South MS has 17,000 federal employees. Here’s how Trump’s buyout offer will affect them
The Trump administration’s offer to let more than 2 million government employees resign with eight months of pay could shrink the Mississippi Coast’s federal work force even though military personnel who make up most of it are exempt from the proposal.
The step could affect thousands of workers in South Mississippi from the Stennis Space Center to the Keesler Air Force base. The Office of Personnel Management, a human resources agency for the federal government, emailed the offer last month and said workers could reply with the word “resign” and be paid through September. Employees can accept the offer until Thursday.
The email sent to workers says those who stay should commit to a workforce of employees who are “reliable, loyal, trustworthy, and who strive for excellence in their daily work.” It also says workers must return to offices five days a week.
“We think a very substantial number of people will not show up to work, and therefore our government will get smaller and more efficient,” President Donald Trump told reporters. “That’s what we’ve been looking to do for many, many decades.”
The Office of Personnel Management said military personnel, postal workers and people in immigration enforcement and national security jobs would not receive the offer. The email sent to all other employees encouraged those who accept resignations to find new roles in the private sector.
Offer extends to civilians at Keesler, Seabee base
There are 17,126 federal government workers in South Mississippi and the Pine Belt, according to the Congressional Research Service.
About 5 percent of employees in the Coast’s congressional district work for the federal government. The area also has the largest share of federal workers in the state.

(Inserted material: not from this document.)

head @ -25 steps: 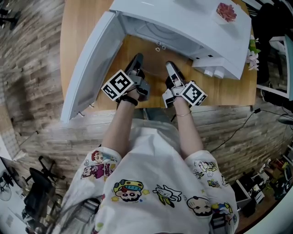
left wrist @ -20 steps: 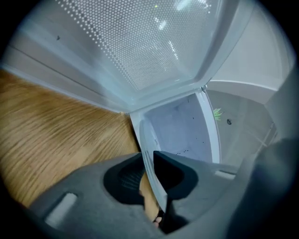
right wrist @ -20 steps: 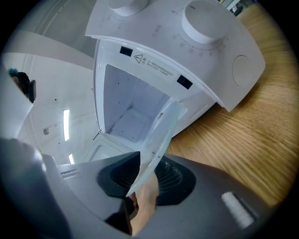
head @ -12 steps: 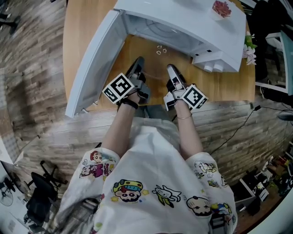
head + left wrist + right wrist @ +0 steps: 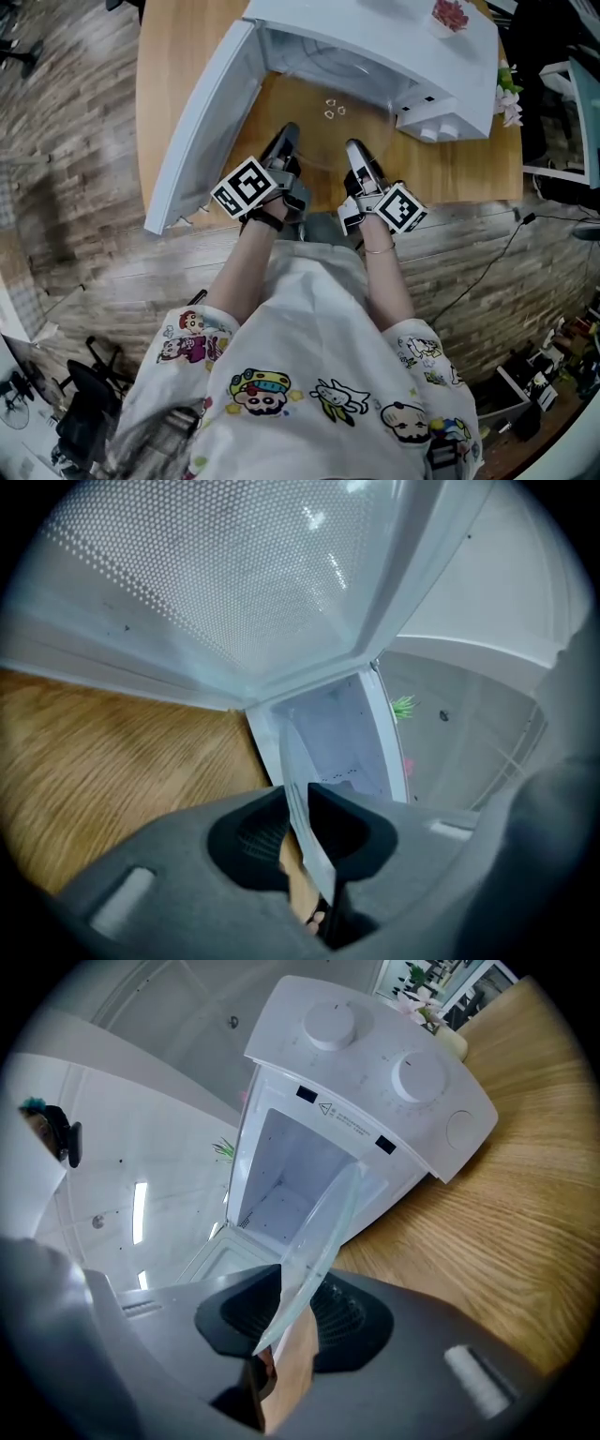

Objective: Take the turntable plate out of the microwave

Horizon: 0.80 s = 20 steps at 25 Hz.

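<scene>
The clear glass turntable plate [image 5: 330, 120] hangs over the wooden table just in front of the open white microwave [image 5: 375, 42], part of it still under the cavity's mouth. My left gripper [image 5: 284, 142] is shut on its left rim and my right gripper [image 5: 355, 150] on its right rim. In the left gripper view the plate's edge [image 5: 302, 803] runs between the dark pads of that gripper [image 5: 300, 834]. In the right gripper view the greenish glass rim [image 5: 323, 1237] is pinched the same way by the right gripper [image 5: 289, 1324], with the empty cavity [image 5: 286, 1194] behind it.
The microwave door [image 5: 202, 122] swings out wide to the left, close beside my left gripper. Its control panel with two knobs [image 5: 441, 127] juts out at the right. The wooden table [image 5: 469, 173] ends just below the grippers; a flower decoration [image 5: 511, 98] stands at the right edge.
Both grippers have drawn back toward the person with the plate, which has come further out of the microwave's mouth. The grips have not changed.
</scene>
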### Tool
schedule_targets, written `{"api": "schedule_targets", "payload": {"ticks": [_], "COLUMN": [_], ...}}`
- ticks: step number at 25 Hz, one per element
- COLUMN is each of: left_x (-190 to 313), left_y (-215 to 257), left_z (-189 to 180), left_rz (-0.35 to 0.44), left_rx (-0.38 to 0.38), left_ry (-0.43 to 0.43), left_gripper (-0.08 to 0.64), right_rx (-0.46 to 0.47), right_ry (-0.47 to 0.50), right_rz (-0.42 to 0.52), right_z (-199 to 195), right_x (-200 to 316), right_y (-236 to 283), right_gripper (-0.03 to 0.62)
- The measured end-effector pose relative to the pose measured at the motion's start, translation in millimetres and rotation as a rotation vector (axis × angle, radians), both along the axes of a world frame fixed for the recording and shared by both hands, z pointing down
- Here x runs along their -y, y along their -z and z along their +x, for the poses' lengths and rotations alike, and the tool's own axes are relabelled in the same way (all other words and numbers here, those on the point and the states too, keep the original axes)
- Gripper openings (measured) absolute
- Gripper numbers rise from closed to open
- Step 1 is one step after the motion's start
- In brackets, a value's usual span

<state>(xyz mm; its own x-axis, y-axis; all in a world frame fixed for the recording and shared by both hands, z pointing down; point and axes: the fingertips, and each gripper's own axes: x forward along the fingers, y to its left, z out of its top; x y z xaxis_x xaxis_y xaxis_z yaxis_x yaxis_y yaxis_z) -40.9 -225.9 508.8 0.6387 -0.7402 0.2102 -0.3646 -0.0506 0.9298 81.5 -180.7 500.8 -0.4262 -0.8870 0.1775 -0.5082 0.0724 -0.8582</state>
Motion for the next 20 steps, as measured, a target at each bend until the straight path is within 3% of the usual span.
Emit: {"api": "schedule_targets", "payload": {"ticks": [20], "left_x": [-76.1], "left_y": [38.6], "left_z": [11.8], "left_rz": [0.05], "left_rx": [-0.014], "left_ry": [0.065], "left_gripper": [0.06], "right_rx": [-0.02], "right_ry": [0.114], "right_rz": [0.054], "right_z": [14.4], "right_x": [-64.5], "right_y": [39.4], "right_gripper": [0.112]}}
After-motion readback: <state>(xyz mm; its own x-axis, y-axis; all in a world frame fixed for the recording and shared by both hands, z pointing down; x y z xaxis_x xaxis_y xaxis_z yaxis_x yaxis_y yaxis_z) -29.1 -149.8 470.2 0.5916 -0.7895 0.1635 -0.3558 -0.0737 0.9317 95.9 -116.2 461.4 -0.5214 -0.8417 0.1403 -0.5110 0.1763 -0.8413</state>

That is because of two military bases: the Keesler Air Force Base in Biloxi and the Naval Construction Battalion Center, or Seabee base, in Gulfport.
The Keesler Air Force Base has 2,193 civil service employees who received the Office of Personnel Management’s email with information about how to resign, according to Capt. Paige Skinner, a spokesperson for the 81st Training Wing at Keesler. Those employees work in roles across the base, including as instructors, in media relations and in squadrons that help with everything from airmen’s health and morale to managing time cards, schedules and finances.
The Seabee base has about 1,000 civilian employees, according to Military OneSource, an online directory with information about U.S. military bases. Becky Shaw, a public affairs officer at the Seabee base, said all federal civilian employees on the base have received an email offering the chance to resign. Civilians work across the base in roles including public affairs, at the visitors center and as firefighters.
But Shaw said it was unclear how many civilians on the base are truly eligible for the offer because it is so new. Any civilian employee can apply for the offer, she said, but the base has not received guidance on who can resign under it.
Both bases also have thousands of active duty employees who are exempt from the offer.
Impact across South MS
The Department of Veterans Affairs has also said it will honor the offer. All employees there have received the offer but the agency may reject resignations from employees who work in health care, law enforcement or public safety roles, Military.com reported.
It is unclear how the offer will affect Veterans Affairs services on the Coast, including the Biloxi VA medical center. But employees there could choose to resign. The Gulf Coast Veterans Health Care System has about 2,175 employees, according to a 2023 inspection report by the agency’s office of inspector general.
The resignation offer is also an “an ongoing option” for some at NASA’s Stennis Space Center, said C. Lacy Thompson, the center’s news chief. There are over 50 federal, state, academic, public and private aerospace, technology and research organizations at Stennis that employ over 5,000 people.
The offer could disrupt services from food stamps to tax returns to air travel, depending on how many workers resign. The Dan M. Russell Jr. U.S. Courthouse in Gulfport is a federal building, and the Social Security Administration has offices in Gulfport and Moss Point. The FBI has a satellite offices in Gulfport and Pascagoula, and the Drug Enforcement Administration has a Gulfport office. It is unclear if those agencies fall under the offer’s national security exemption.
Opponents are raising questions about whether the plan is legal. Some Democrats have urged employees not to take the offer out of concern that payment may not follow through. The federal government is funded only through March 14. The Office of Personnel Management is insisting employees who resign under the offer by Thursday will get paid.
The Office of Personnel Management said it could not guarantee that positions will remain even if employees choose to stay. It added: “Should your position be eliminated you will be treated with dignity and will be afforded the protections in place for such positions.”